26 March 2015 by Dean Wingrin/defenceWeb


Operation Copper, the anti-piracy deployment in the Mozambique Channel, is a demanding and expensive operation that is stretching the South African Navy, according to Flag Officer Fleet.


In his recent state of the Navy briefing, Rear Admiral Bravo Mhlana said that sustaining the seven day a week, 24 hour a day presence “is an extremely demanding operation in terms of logistic support and sustainment.”


The Navy has been involved in Operation Copper since SAS Mendi commenced patrols in January 2011. An operational pause was undertaken in July 2012 as the use of the frigates “was proving costly and expensive.” It was then decided to introduce the Warrior-class Offshore Patrol Vessels (OPVs) into Operation Copper. Since then, deployment duties have rotated between the frigates and the OPVs, “with OPVs typically spending six weeks on station and the frigates up to four months on station.”


The replenishment ship SAS Drakensberg has also been sent to patrol for pirates, and assisted European warships in apprehending seven Somali pirates in early 2012.


Operation Copper has accounted for the bulk of the Navy’s total sea days. Whilst no actual figures were available, Mhlana said that the frigates were meant to operate approximately 120 days at sea a year, but the intense nature of Operation Copper forced the Navy to operate the frigates at a rate of over 220 sea days a year for each frigate.

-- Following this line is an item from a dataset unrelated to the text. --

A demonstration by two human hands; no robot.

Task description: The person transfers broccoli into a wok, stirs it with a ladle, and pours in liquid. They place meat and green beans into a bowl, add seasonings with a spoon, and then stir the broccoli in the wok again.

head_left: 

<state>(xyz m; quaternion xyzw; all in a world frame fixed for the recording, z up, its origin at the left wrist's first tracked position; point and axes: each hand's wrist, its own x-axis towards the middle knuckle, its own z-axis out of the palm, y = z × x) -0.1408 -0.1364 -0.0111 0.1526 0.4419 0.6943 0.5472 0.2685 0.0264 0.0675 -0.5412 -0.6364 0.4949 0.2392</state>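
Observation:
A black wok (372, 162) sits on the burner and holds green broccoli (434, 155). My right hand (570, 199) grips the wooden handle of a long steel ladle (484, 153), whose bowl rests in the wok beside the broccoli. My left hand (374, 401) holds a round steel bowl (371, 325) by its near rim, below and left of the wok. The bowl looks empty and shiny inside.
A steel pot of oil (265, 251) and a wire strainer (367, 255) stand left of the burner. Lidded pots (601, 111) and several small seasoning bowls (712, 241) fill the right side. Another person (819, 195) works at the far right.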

“I must indicate that the last financial year was dominated by the OPVs which came to us as a big relief as the frigates could focus on other deployments and international commitments that happened for us in this particular year,” Mhlana explained.


“(For) the OPVs themselves, the mileage they gained from Operation Copper is far higher than in any other period since the inception of democracy in 1994.” Despite the challenges “that puts a strain on the finances of the organisation, we have more days at sea now than we have had before.”

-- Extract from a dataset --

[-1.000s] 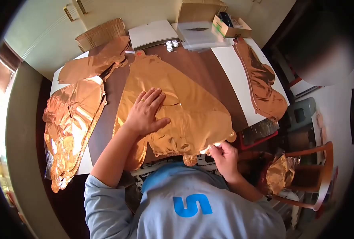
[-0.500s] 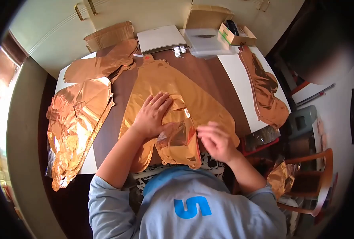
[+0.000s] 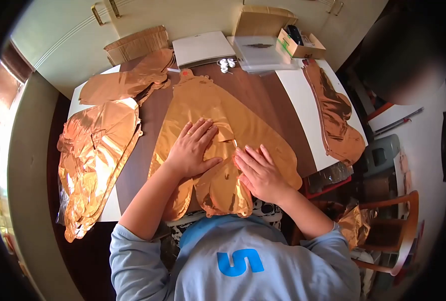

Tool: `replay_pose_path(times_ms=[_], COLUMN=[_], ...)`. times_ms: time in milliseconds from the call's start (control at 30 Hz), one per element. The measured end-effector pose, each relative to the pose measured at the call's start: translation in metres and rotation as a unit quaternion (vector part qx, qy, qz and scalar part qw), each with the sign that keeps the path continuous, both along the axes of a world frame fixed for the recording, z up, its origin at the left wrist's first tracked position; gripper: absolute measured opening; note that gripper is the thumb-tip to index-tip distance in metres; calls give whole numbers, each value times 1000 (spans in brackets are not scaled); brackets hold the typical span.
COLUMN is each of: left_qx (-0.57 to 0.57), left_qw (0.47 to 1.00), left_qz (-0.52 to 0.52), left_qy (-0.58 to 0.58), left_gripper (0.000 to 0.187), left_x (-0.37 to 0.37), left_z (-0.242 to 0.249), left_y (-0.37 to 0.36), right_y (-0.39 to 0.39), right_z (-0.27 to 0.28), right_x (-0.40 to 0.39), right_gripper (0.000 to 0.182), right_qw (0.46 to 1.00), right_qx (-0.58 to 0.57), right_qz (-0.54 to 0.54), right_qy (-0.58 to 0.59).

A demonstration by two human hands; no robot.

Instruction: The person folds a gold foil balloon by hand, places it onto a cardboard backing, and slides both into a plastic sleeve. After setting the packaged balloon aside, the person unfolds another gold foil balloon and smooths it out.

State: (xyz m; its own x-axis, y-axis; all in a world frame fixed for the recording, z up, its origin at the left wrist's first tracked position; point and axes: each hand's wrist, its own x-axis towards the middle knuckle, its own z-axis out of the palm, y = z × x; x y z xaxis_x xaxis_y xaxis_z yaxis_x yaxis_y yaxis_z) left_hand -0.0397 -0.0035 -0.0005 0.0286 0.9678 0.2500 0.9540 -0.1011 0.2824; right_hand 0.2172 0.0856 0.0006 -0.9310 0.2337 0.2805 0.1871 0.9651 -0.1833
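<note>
A large flat gold foil balloon (image 3: 255,128) lies on the dark wooden table, its lower part folded and reaching over the front edge. My left hand (image 3: 193,150) rests palm down on the middle of the foil, fingers stretched out. To its right, my right hand (image 3: 258,170) also lies flat on the foil, fingers extended over a folded edge. Neither hand grips anything. A small red mark shows on the tab at the balloon's far end.
Stacked shiny foil balloons (image 3: 100,145) lie at the left, with browner foil sheets (image 3: 117,85) behind. Another foil piece (image 3: 338,115) rests at the right on white board. Along the back are a white box (image 3: 203,47), small white items (image 3: 226,64) and a cardboard box (image 3: 303,45). A wooden chair (image 3: 406,231) stands at right.
My right hand has moved left and up, from hovering near the right fold to lying flat on the foil. The lower flap has shifted slightly; my left hand stays put.
</note>
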Motion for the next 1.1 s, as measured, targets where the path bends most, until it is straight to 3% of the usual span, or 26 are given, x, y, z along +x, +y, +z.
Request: replay_pose_path(times_ms=[267,567,800,1100], left_qx=[3,25,81,17], left_qw=[999,996,991,992], left_qz=[-23,73,107,122], left_qy=[-36,52,30,29], left_gripper=[84,92,99,105], left_x=[-7,34,43,45], left_z=[-2,21,-7,-8], left_y=[-2,17,14,13], right_y=[-1,0,6,8], right_z=[3,6,3,3], right_x=[0,-3,2,5], right_gripper=[60,63,61,76], right_qw=[999,997,997,995], right_qx=[1,-14,-54,-20], right_qz=[-1,-2,9,17], right_qy=[-36,-71,-62,-94])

Whilst the current mandate for Exercise Copper expires at the end of March, the Navy is preparing a frigate to replace the OPV on station. “We have no indication that Operation Copper will be terminated in a short space of time,” Mhlana said, as the Navy always waited “until the last day to get confirmation of the continuation of Operation Copper.”


“SAS Isaac Dyobha will return towards the end of next week [this week] and by that time SAS Isandlwana will be ready to take over. They are currently undergoing workup and operational sea training evaluation before we can confirm them mission ready…Until such time as we receive any instruction to discontinue, we will get ourselves ready.”


Although Mozambique and Tanzania are the other two SADC nations who have committed to supporting Operation Copper, South Africa is the major contributor of both personnel and equipment – for instance, Mozambique only contributes a few personnel aboard South African Navy ships.


The South African Air Force contributed shore-based aircraft from Pemba but apparently this is no longer the case.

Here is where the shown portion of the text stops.